*TASK PROMPT*: Copy exactly the lines of the records below, and only those lines, beginning with the line that contains "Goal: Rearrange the" and ending with the line that contains "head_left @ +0".

*SUPPLIED INFORMATION*:
===

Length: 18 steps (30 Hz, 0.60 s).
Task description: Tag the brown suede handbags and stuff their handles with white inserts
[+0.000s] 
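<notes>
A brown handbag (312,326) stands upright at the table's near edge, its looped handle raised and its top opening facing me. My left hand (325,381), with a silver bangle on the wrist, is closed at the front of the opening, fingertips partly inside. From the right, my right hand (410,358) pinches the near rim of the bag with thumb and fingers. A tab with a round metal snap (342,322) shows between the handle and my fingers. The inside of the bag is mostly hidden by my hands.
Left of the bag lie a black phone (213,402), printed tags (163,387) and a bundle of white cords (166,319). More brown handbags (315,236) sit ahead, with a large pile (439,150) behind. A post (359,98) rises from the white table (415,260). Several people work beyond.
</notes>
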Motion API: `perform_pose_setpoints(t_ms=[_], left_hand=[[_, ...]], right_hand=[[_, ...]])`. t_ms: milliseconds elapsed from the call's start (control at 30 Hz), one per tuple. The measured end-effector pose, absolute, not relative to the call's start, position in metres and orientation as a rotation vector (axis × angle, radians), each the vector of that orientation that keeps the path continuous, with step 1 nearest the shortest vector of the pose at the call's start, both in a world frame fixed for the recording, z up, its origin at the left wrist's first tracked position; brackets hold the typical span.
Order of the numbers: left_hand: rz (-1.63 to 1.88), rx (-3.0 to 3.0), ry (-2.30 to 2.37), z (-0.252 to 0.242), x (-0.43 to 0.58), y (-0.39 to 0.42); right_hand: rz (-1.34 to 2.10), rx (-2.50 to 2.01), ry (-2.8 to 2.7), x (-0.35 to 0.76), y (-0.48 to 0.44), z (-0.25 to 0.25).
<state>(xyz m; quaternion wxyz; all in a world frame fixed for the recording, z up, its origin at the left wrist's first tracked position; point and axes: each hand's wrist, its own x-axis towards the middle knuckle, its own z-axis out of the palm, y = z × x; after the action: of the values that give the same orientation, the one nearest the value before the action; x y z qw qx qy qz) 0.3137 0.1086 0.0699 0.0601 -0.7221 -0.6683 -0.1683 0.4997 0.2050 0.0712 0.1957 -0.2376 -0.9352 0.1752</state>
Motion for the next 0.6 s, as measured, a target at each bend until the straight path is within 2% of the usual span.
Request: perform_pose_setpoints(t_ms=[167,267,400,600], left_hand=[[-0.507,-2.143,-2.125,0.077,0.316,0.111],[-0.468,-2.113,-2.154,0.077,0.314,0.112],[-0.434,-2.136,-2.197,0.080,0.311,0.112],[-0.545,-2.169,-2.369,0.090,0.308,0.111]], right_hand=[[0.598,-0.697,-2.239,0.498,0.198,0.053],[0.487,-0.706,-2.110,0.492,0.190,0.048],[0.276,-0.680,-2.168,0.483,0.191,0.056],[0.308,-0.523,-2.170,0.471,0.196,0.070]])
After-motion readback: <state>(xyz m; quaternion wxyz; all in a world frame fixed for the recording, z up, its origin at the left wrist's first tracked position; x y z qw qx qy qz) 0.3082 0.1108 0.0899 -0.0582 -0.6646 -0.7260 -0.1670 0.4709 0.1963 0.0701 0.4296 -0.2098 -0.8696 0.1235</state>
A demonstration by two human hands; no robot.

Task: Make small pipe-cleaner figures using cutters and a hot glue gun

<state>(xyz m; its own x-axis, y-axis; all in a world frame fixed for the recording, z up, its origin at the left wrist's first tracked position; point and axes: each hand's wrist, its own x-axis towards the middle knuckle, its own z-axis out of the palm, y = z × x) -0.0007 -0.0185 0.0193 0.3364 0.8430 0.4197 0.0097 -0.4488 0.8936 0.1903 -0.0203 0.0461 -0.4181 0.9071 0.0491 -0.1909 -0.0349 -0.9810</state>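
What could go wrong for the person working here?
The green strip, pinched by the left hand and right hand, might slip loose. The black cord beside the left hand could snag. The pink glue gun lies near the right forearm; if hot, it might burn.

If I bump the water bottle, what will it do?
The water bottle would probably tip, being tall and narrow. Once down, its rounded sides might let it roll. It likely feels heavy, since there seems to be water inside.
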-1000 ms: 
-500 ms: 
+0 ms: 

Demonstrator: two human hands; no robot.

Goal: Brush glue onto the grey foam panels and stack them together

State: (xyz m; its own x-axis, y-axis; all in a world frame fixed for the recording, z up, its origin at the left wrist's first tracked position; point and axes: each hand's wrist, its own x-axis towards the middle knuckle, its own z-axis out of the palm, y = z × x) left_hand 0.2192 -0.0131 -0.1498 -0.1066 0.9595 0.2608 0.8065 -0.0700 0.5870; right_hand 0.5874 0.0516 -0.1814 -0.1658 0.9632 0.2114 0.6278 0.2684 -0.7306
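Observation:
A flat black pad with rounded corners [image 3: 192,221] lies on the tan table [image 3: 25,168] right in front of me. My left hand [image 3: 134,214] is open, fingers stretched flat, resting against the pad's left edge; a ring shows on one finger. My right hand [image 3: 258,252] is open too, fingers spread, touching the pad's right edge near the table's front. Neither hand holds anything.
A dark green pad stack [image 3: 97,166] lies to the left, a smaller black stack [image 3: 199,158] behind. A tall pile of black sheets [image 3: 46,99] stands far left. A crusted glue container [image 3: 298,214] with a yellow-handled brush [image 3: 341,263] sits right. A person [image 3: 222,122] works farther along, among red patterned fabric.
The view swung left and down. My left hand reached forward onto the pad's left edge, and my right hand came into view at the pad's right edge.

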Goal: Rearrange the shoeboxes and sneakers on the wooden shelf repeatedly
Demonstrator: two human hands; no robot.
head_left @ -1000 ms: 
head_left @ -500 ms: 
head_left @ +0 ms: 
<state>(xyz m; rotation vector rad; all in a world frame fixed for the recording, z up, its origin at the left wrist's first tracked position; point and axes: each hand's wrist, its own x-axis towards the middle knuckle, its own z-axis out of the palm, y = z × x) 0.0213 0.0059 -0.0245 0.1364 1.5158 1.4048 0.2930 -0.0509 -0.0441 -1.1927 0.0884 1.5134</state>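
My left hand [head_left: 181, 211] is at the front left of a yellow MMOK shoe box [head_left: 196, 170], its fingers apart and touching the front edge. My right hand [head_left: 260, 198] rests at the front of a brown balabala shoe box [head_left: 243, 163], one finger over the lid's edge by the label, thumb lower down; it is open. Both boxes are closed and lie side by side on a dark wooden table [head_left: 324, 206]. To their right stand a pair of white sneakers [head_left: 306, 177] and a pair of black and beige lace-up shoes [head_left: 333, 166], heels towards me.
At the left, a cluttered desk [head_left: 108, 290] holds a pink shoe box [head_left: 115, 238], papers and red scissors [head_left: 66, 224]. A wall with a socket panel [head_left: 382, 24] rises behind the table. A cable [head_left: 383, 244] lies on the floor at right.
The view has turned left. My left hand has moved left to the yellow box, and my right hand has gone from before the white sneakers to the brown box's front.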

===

*OUTPUT FOR THIS TASK*:
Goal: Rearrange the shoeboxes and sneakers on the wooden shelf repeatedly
Demonstrator: two human hands; no robot.
head_left @ -1000 ms: 
head_left @ -500 ms: 
head_left @ +0 ms: 

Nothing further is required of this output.